Die Domainverfahren haben aber auch andere Facetten. Immer wieder  maßen sich Zeitgenossen an, Web-User unter dem Deckmantel einer neutralen, allgemeinen Domain auf ihre private Page zu locken. Dazu ergingen im September 1998 zwei Entscheidungen des Landgerichts Köln in Verfahren des einstweiligen  Rechtsschutzes (amtsgerichte.de, rechtsanwaelte-koeln.de).
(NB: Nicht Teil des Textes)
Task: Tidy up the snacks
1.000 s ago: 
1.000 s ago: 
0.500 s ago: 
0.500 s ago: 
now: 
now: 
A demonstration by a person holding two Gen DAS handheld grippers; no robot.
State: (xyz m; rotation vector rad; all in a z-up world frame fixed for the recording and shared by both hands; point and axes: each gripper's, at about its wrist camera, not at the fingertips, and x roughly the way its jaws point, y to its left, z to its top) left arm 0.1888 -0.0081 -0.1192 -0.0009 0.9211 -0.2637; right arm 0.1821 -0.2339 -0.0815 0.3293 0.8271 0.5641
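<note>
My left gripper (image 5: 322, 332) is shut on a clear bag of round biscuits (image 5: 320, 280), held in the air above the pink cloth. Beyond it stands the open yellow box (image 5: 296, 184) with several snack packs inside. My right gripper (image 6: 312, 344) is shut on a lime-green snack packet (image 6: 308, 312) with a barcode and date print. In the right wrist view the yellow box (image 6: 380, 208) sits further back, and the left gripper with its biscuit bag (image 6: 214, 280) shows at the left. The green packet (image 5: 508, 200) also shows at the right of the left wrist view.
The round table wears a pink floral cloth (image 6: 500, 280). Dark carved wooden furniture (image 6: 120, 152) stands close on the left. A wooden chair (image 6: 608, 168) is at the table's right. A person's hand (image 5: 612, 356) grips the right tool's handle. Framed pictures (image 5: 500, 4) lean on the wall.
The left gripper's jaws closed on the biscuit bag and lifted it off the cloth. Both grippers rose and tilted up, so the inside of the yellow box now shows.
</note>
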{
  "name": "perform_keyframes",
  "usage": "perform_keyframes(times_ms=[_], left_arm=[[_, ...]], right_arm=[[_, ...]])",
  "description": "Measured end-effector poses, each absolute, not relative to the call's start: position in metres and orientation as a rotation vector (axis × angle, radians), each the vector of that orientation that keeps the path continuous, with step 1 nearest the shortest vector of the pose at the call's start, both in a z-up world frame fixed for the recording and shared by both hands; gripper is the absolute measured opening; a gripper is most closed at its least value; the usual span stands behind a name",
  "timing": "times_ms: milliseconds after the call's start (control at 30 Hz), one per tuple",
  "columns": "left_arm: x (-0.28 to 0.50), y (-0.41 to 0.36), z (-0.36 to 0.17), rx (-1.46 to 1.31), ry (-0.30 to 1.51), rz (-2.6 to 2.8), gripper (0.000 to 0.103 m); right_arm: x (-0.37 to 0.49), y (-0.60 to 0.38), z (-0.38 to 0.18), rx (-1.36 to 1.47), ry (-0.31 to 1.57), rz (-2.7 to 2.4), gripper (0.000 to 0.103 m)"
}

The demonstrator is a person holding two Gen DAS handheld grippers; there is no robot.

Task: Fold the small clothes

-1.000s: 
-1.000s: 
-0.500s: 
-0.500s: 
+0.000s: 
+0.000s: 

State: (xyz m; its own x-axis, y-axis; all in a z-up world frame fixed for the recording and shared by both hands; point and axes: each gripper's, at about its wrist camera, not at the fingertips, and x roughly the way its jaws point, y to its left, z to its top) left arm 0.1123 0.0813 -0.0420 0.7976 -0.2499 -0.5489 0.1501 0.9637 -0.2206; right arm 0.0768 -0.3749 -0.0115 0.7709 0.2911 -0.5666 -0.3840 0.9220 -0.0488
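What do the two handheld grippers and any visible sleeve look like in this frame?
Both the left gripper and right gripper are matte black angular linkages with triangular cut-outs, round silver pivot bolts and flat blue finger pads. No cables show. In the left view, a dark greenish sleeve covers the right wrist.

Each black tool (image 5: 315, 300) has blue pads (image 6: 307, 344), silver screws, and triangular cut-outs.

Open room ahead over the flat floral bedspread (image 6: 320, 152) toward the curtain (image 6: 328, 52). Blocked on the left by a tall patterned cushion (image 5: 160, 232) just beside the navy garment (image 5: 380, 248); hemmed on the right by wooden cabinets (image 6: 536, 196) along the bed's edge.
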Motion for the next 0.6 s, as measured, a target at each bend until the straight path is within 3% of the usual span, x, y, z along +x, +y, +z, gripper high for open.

Im ersten Fall hat das Gericht die Benutzung der genannten Domain untersagt, weil die Erwartung des Publikums, dort alle deutschen Amtsgerichte zu finden, enttäuscht werde. Im zweiten Fall wurde die Nutzung verboten, weil man unter der Domain nicht nur eine einzige, sondern alle Kölner Kanzleien oder gar die Rechtsanwaltskammer Köln erwarte. Die Urteile dürften ganz im Sinne der Web-User sein. Denn ohne diese Entscheidungen würde das deutsche Internet immer mehr von solchen Lockadressen dominiert.

Konstantin Malakas, Rechtsanwalt in Berlin mit den Interessenschwerpunkten EDV-, Telekommunikations- und Medienrecht/km

Urteilssammlung zu Domain-Streitigkeiten

Eine Übersicht einiger Urteile zu Domain-Streitigkeiten findet sich bei http://www.inet.de/dienst/0201.html. Neben einer Urteilssammlung zu gerichtlichen Auseinandersetzungen um de.-Domainnamen gibt es hier auch Infos zum Namensrecht, Denic-Richtlinien zur Beantragung von Domainnamen sowie eine Liste häufig gestellter Fragen.